By finding the right spot for the right people, a younger and more diverse workforce has resulted, he said.

Georgehead said in an effort to bring in younger associates, the PNC analyst program recruits college graduates into a three-year training program to learn the inner workings of the Private Bank, “and make sure they have the training and experience necessary to deliver the exceptional client service we know they expect.”

Pandemic prompted financial reflection, reevaluation
“During the pandemic, (PNC Private Bank) clients have embraced new technology that has allowed us to meet virtually and safely,” Georgehead said. “We will continue to offer these virtual options as the world reopens because some clients have found them beneficial. We are always looking for new ways to improve the client experience and offer a wider range of options to meet their needs.”

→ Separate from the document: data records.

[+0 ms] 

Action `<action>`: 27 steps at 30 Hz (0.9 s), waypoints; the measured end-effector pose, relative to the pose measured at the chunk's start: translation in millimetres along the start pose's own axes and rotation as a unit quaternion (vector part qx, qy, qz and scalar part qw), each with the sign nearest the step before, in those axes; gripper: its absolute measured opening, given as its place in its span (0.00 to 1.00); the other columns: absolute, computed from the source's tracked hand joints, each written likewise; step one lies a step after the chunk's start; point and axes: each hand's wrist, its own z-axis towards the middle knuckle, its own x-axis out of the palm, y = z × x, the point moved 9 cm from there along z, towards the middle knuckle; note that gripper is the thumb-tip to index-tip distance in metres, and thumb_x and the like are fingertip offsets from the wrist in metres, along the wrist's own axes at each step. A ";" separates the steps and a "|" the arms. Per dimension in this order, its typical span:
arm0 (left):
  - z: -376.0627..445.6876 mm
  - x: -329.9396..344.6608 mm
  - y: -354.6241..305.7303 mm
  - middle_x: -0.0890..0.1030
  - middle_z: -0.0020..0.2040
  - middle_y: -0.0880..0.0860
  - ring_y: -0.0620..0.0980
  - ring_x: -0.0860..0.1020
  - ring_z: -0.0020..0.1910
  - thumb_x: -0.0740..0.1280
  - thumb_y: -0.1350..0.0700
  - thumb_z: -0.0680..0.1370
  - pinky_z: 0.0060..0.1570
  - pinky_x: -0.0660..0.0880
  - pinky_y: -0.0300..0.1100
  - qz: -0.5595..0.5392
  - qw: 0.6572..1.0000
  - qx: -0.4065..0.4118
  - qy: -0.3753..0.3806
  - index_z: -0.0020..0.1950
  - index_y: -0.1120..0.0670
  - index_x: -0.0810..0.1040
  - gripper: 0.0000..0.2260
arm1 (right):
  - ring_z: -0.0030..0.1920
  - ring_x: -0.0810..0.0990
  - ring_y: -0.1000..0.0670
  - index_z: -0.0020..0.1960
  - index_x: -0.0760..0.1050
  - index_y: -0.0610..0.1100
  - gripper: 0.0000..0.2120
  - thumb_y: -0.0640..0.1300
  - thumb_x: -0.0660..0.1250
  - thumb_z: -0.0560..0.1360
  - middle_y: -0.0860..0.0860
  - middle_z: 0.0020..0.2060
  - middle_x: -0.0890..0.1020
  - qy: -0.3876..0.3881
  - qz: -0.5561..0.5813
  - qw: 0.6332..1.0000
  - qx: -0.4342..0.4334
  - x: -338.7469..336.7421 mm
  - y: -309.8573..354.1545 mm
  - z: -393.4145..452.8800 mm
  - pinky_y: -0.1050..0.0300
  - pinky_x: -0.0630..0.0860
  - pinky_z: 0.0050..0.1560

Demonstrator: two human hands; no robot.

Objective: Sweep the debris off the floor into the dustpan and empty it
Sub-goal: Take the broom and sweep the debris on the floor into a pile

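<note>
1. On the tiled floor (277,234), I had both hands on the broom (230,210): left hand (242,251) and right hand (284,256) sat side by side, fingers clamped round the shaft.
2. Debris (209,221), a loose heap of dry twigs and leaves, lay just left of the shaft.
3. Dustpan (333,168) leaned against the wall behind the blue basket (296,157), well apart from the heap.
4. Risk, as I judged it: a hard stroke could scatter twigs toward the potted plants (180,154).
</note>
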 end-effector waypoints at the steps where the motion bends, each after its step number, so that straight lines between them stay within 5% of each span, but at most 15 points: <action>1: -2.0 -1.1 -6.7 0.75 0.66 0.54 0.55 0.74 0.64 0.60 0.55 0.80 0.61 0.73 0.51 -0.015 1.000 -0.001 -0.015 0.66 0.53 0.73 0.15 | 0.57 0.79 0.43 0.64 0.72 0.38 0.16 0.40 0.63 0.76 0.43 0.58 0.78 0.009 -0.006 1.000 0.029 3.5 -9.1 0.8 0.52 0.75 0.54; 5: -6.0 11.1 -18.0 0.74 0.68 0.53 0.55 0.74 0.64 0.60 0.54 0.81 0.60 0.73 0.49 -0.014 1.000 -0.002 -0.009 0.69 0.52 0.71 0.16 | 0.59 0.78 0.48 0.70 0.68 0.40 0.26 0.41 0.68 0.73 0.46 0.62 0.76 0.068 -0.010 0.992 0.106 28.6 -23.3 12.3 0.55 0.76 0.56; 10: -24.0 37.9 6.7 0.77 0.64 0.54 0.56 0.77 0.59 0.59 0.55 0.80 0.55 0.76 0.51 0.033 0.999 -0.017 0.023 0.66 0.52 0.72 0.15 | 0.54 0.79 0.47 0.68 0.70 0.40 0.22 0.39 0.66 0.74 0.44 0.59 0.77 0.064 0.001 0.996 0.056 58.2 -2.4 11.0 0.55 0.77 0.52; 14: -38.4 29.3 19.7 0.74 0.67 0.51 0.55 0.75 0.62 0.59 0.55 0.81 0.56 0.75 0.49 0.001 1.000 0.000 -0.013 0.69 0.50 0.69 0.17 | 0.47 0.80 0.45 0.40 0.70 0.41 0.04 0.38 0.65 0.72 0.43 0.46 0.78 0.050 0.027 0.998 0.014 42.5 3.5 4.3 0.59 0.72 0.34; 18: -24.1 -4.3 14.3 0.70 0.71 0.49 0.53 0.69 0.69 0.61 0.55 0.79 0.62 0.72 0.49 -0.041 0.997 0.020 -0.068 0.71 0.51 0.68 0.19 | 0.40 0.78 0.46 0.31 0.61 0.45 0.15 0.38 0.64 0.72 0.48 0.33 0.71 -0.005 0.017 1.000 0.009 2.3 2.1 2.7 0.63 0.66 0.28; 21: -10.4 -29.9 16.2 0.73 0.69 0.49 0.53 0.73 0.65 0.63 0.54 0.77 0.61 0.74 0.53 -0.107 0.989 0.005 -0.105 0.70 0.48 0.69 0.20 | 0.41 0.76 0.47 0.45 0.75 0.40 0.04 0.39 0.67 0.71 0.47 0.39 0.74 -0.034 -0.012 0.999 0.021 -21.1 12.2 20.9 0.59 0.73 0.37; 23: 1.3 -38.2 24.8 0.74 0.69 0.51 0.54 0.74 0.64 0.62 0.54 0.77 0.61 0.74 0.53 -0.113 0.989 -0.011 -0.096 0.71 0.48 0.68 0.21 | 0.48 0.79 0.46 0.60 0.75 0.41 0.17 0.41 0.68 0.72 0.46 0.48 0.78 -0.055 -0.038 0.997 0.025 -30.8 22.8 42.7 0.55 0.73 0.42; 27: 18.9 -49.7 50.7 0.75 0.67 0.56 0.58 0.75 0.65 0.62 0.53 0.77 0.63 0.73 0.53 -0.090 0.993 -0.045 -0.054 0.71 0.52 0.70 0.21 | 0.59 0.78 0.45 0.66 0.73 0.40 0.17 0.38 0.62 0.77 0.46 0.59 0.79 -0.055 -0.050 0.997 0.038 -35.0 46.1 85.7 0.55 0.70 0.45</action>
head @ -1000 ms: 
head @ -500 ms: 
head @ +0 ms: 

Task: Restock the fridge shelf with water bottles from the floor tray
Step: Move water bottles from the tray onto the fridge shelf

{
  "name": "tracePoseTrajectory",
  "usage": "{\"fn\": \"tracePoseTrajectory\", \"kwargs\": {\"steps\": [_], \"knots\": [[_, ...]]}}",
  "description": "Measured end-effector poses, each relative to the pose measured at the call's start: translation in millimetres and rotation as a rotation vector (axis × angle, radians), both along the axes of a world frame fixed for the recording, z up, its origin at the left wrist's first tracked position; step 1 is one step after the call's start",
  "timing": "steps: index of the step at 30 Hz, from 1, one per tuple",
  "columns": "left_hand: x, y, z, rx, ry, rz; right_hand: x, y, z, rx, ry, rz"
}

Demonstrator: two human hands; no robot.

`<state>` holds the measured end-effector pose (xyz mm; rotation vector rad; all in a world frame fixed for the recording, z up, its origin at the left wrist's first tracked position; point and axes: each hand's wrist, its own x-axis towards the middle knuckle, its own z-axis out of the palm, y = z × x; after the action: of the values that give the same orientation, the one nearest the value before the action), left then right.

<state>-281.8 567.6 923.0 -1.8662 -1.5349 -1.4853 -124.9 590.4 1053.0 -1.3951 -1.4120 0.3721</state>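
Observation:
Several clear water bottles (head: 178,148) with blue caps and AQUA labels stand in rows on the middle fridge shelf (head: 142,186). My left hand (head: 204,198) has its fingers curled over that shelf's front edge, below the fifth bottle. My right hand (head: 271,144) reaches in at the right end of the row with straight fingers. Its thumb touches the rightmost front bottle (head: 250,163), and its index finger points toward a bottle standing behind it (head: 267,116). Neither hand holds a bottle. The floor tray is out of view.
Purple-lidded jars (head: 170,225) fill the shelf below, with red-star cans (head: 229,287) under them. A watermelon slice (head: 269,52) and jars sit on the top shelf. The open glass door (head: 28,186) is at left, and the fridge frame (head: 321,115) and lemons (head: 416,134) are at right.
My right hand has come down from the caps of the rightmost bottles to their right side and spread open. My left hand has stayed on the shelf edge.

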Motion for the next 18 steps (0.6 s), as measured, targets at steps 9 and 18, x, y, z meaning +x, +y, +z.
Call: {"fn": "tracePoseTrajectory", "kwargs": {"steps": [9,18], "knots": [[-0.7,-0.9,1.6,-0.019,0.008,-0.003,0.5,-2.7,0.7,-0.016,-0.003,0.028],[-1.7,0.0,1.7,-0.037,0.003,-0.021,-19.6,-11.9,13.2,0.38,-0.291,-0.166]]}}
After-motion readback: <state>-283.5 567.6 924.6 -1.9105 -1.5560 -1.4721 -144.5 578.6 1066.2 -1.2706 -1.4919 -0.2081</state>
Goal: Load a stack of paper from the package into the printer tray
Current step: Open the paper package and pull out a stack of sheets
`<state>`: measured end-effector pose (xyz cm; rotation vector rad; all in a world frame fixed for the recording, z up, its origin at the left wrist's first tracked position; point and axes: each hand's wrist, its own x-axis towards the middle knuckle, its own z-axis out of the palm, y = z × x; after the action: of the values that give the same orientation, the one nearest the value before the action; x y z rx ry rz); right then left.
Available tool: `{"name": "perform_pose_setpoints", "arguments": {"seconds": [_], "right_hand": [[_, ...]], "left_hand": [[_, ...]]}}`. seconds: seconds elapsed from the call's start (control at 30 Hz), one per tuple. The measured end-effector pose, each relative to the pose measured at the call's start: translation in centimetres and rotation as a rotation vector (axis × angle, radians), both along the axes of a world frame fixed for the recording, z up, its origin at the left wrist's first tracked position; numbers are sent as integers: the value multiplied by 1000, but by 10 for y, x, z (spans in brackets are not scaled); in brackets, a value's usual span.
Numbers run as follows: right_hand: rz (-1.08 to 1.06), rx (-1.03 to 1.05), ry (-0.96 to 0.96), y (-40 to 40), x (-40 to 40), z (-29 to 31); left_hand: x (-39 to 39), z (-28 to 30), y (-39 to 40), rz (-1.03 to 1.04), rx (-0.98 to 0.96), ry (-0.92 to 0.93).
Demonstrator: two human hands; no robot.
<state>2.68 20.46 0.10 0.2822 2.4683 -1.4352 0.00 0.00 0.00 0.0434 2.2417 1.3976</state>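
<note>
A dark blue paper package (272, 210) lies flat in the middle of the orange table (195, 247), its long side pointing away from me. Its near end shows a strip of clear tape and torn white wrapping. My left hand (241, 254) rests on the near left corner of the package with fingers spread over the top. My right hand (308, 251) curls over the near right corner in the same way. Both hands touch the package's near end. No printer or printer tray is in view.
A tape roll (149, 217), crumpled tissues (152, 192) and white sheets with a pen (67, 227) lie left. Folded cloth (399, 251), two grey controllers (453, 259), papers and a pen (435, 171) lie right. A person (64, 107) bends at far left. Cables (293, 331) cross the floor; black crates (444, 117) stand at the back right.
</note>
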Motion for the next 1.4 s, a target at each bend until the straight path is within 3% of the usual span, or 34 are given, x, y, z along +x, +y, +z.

Gardner said his firm’s clients took time during the pandemic to reevaluate their financial situation to determine where they were in the journey and where they eventually wanted to be. For some, he said, that was an extended runway toward retirement, while others realized they were so content at home, they wanted to explore ways of accelerating retirement.

“I think people really started to think a little more about, ‘What do I want the rest of my life to look like?’ and realized that retirement savings is not just a number,” Gardner said. “It’s what you need to achieve the lifestyle you want.”